The Rotation period is the time required for a body to rotate around its axis. The lower the period means the greater rotation boost it has. This differs greatly from the planet’s solar day, which would include an extra fractional rotation which is needed to furnish the portion of the planet’s orbital period during one day.

When measuring rotation for solid objects, examples of which are rocky planets and asteroid, the rotation would be considered as a single value. For gaseous or fluid bodies, such as stars and gas giant planets, the period of rotation is different from the equator to the poles because of the differential rotation. The rotation for a gas product is its Rotation period as determined by the rotation of the planets magnetic field.
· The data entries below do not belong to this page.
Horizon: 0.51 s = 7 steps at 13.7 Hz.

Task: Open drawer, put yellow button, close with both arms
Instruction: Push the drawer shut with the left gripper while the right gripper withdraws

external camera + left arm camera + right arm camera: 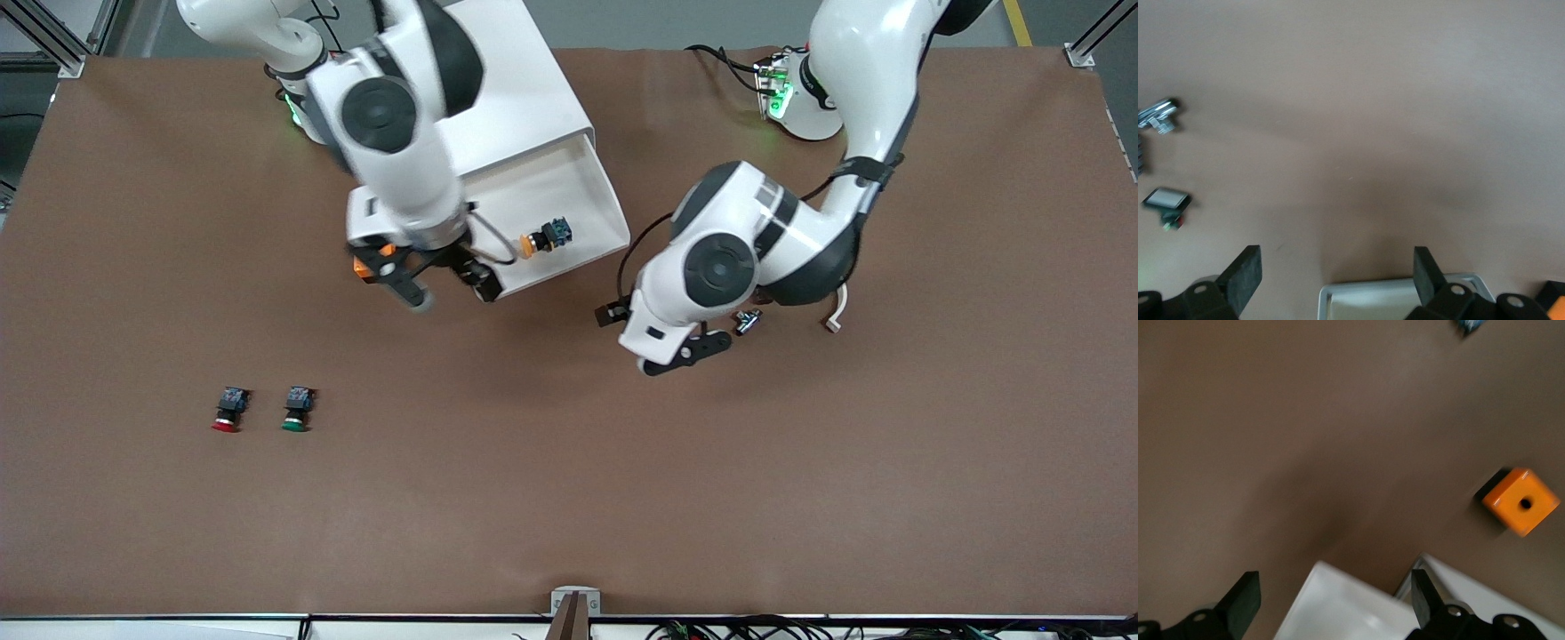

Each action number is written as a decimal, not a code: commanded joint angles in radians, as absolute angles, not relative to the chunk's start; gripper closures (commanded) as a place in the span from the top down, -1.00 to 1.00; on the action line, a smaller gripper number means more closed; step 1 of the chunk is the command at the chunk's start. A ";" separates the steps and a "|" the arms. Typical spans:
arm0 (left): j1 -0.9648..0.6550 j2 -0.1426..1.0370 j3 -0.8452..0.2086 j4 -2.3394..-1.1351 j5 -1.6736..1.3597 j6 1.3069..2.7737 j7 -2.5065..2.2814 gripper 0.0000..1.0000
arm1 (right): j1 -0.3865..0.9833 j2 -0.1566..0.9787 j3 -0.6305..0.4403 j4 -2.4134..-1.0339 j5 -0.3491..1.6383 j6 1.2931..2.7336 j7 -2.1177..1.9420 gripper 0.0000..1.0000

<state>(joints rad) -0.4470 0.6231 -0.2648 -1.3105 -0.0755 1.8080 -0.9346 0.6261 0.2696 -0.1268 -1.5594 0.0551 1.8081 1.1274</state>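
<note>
Nearest the front camera, on the matte brown counter [569, 498], lie a red-capped push-button [228, 411] and a green-capped one [296, 409]. Over bare counter, toward the left arm's end, hangs the left hand [689, 348], released. The right hand [449, 284], also released and empty, hovers at the open front edge of the shallow white plastic drawer [594, 182]. Inside lies the small yellow button [546, 236], light and hard. The drawer looks stiff and smooth; likely best pushed squarely on its front rim.
</note>
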 commanded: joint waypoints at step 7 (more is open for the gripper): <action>-0.589 0.632 -0.268 -1.379 -0.040 1.950 -1.026 0.99 | 0.128 0.140 -0.106 -1.562 0.061 1.569 0.277 1.00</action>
<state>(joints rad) -0.5678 0.6485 -0.2666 -1.3623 -0.0597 1.9328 -0.9723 0.2097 0.1650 -0.1304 -1.5496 0.0563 1.5923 0.4048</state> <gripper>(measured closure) 0.000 0.000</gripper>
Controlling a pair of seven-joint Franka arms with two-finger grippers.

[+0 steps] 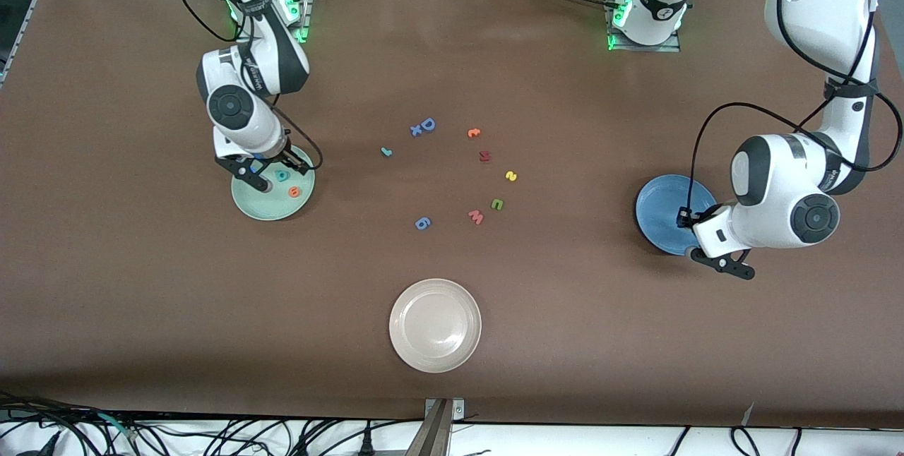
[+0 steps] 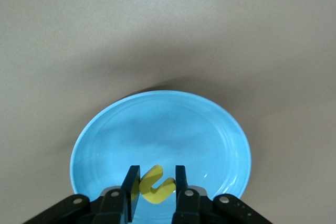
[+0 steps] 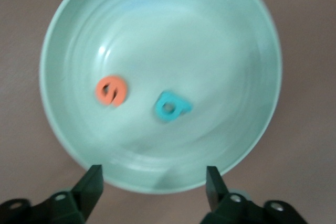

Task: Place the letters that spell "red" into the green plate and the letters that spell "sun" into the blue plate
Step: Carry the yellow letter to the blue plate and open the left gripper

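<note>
Two letters lie in the green plate (image 1: 248, 207) (image 3: 210, 35): a teal d (image 1: 282, 175) (image 3: 170, 106) and an orange e (image 1: 294, 192) (image 3: 111, 91). My right gripper (image 1: 274, 168) (image 3: 154, 184) hangs open over that plate's rim, holding nothing. A teal r (image 1: 385, 152), a yellow s (image 1: 511, 176) and a green n (image 1: 497, 205) lie on the table's middle. Over the edge of the blue plate (image 1: 664, 209) (image 2: 157, 124), my left gripper (image 1: 720, 262) (image 2: 155, 182) is shut on a yellow u (image 2: 155, 187).
Other letters are scattered mid-table: a blue D (image 1: 426, 126), an orange one (image 1: 474, 133), a dark red one (image 1: 484, 156), a pink w (image 1: 476, 217) and a blue one (image 1: 422, 223). An off-white plate (image 1: 435, 325) sits nearer the front camera.
</note>
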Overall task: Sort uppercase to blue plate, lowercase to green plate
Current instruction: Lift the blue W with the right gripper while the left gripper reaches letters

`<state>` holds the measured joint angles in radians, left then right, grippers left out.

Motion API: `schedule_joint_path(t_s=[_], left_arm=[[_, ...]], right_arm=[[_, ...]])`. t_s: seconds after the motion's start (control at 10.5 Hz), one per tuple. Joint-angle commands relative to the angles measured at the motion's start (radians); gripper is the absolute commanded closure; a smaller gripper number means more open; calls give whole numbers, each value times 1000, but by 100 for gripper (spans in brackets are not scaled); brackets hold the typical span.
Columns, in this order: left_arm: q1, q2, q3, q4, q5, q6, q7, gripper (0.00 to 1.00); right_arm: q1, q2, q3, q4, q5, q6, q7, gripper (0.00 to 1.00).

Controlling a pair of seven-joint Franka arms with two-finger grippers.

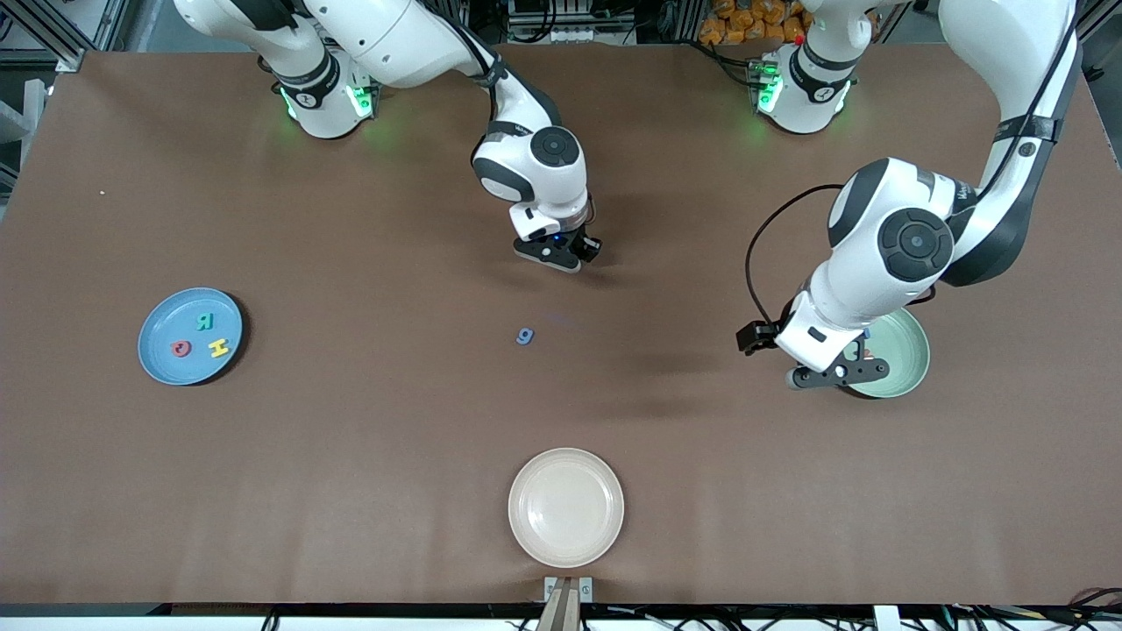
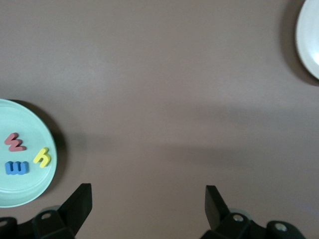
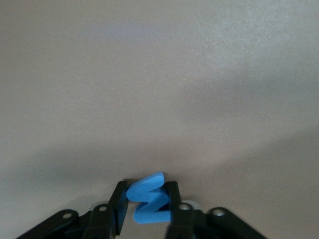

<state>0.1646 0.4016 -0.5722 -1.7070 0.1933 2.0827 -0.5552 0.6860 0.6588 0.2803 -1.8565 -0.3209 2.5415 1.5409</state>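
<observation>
Blue foam M, light & squashy: we're pinching it edgewise w/ right gripper; left gripper is waiting, spread wide.

Wide matte brown table surface, evenly lit with soft shadows. Aluminium frame rails, black cables and orange objects along its top edge.
</observation>
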Motion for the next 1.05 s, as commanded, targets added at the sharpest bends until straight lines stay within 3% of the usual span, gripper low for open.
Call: schedule_joint_path(t_s=[0.0, 0.57, 0.95], left_arm=[[-69, 42, 12, 91, -9, -26, -32, 0], [-229, 107, 17, 194, 35, -6, -132, 0], [-313, 166, 18, 196, 106, 150, -209, 0]], right_arm=[[-13, 27, 5, 8, -30, 5, -48, 97], [-155, -10, 2, 7, -29, -108, -335, 97], [-328, -60, -3, 11, -29, -201, -676, 97]])
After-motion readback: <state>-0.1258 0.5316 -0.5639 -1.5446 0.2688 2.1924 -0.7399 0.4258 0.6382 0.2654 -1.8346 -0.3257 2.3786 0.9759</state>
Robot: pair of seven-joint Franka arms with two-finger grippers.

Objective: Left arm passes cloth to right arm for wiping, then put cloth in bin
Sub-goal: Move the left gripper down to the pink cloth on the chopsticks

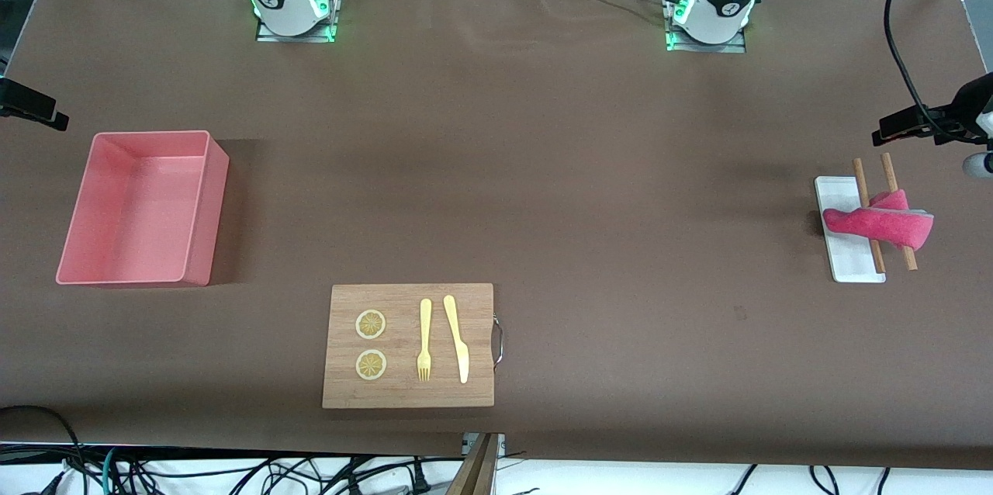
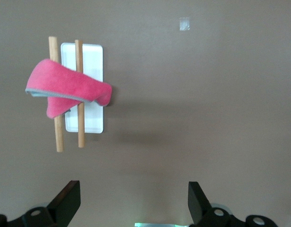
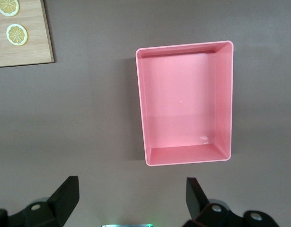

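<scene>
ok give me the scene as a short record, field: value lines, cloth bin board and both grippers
cloth: pink cloth draped over two wooden sticks on a white tray, toward the left arm's end
bin: pink bin, nothing in it, toward the right arm's end
board: wooden cutting board carrying two lemon slices, fork, knife
left gripper: open, holding nothing
right gripper: open, holding nothing

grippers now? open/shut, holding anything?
Left gripper: open, empty, over bare table near the cloth.
Right gripper: open, empty, near the bin.
</scene>
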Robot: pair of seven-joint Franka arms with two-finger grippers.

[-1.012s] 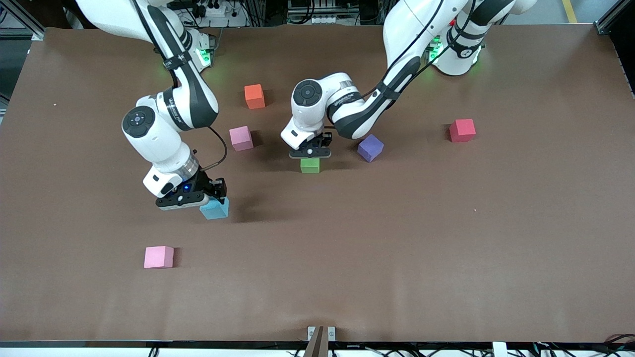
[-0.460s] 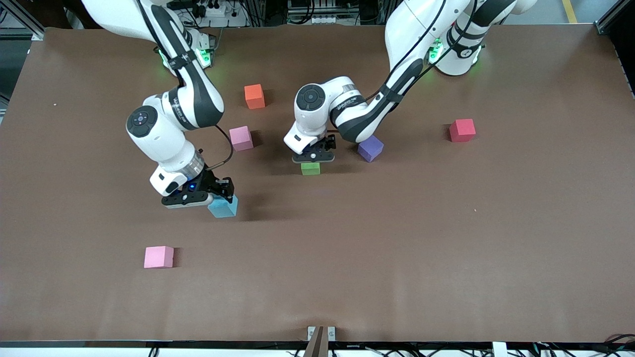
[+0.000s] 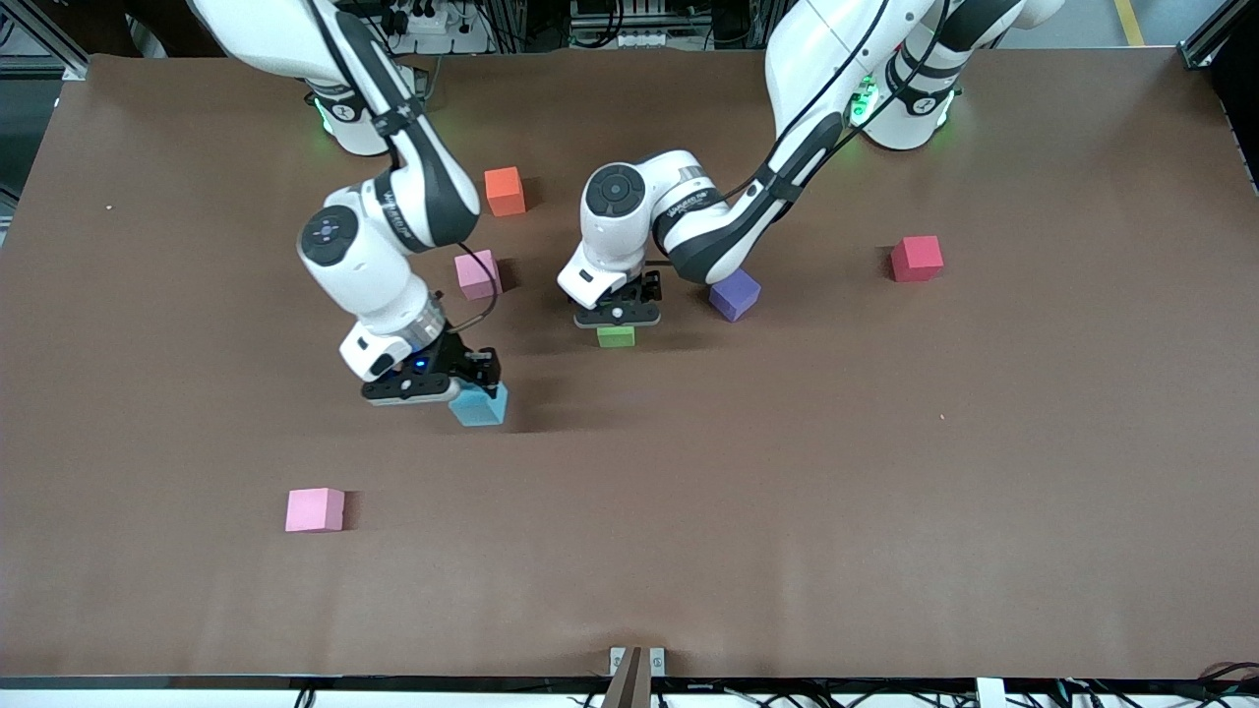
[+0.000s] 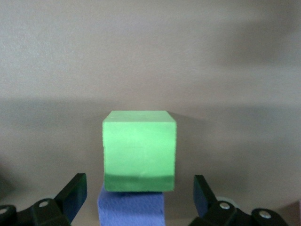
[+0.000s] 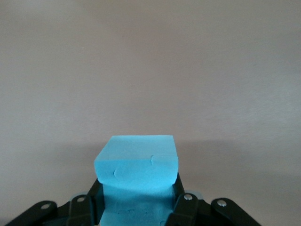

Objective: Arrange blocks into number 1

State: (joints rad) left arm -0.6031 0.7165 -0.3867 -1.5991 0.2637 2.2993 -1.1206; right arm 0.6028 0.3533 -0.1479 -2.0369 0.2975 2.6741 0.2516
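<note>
My right gripper (image 3: 478, 385) (image 5: 136, 200) is shut on the light blue block (image 3: 479, 406) (image 5: 137, 162) and holds it just above the table. A green block (image 3: 616, 335) (image 4: 139, 149) rests on the table and touches a purple block (image 4: 132, 210), which my left gripper hides in the front view. My left gripper (image 3: 618, 313) (image 4: 139, 192) hangs low over that pair, open, a finger on each side of the purple block. A second purple block (image 3: 735, 294) lies beside the left arm. There are two pink blocks, one (image 3: 477, 273) by the right arm and one (image 3: 315, 509) nearer the front camera.
An orange cube (image 3: 505, 191) sits near the right arm's base. A red cube (image 3: 917, 258) lies toward the left arm's end of the brown table (image 3: 885, 472).
My right gripper has carried the light blue block toward the green block. The left gripper has stayed over the green and purple pair.
</note>
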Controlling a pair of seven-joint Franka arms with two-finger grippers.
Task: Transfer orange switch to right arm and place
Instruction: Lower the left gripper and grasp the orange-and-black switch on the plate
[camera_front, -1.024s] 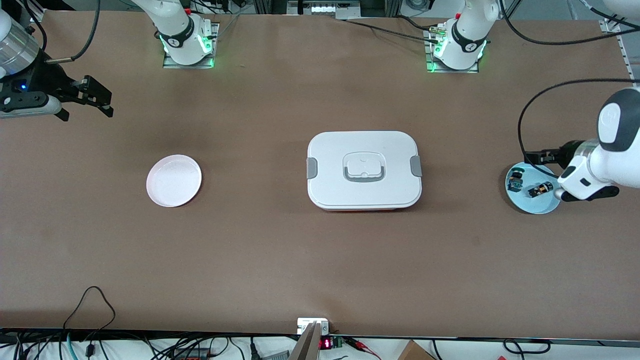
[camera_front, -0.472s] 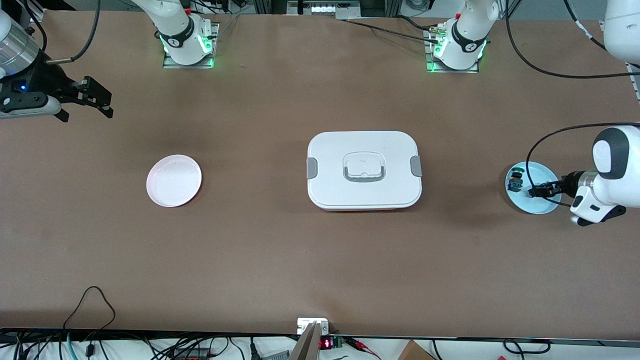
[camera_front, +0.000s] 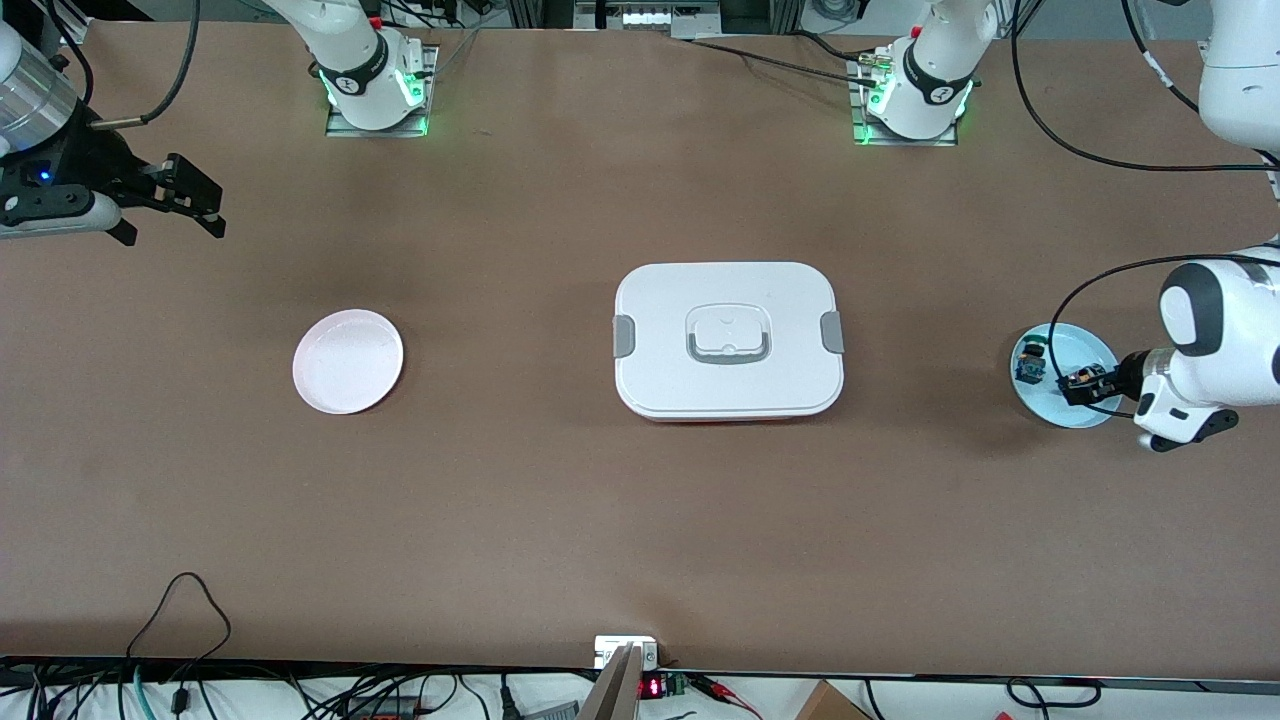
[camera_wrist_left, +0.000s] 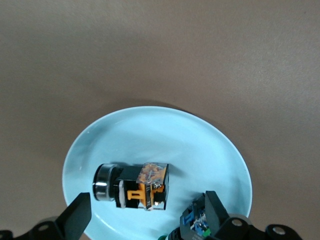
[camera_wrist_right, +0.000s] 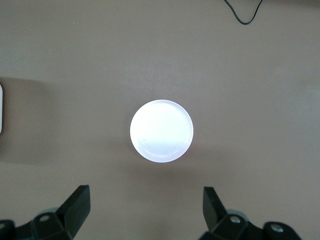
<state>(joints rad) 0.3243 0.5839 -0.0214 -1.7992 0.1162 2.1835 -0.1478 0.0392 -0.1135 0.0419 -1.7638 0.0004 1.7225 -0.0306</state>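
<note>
Down comes the left gripper since a second ago, swinging from the blue plate's rim to low over its middle. Its fingers stand wide apart, and the orange switch lies on its side on the plate right between them, not yet gripped. Just beside the switch on that plate sits a small black part with a blue-green top. Well away from the plate, past the white lidded box, the right gripper waits in the air, jaws wide, with the white plate below it.
</note>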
Earth’s rotation is relative to the Sun which is 86,400 seconds of solar time. Each of these is a little longer than the SI second because of the fact that the Earth’s solar day is longer than it was during the 19th century. The mean solar second between 1750 and 1892 was chosen in 1895 by Simon Newcomb as the independent unit of time in his Tables of the Sun.

These tables were used to calculate the world’s ephemerides between 1900 and 1983, so this second became known as the ephemeris second. The SI second was made equal to the ephemeris second in 1967. While the planet rotates, it is also moving around the Sun. This changes the apparent position of the Sun among the stars, and as a result, it does not move around the sky in quite the same period of time that the stars do.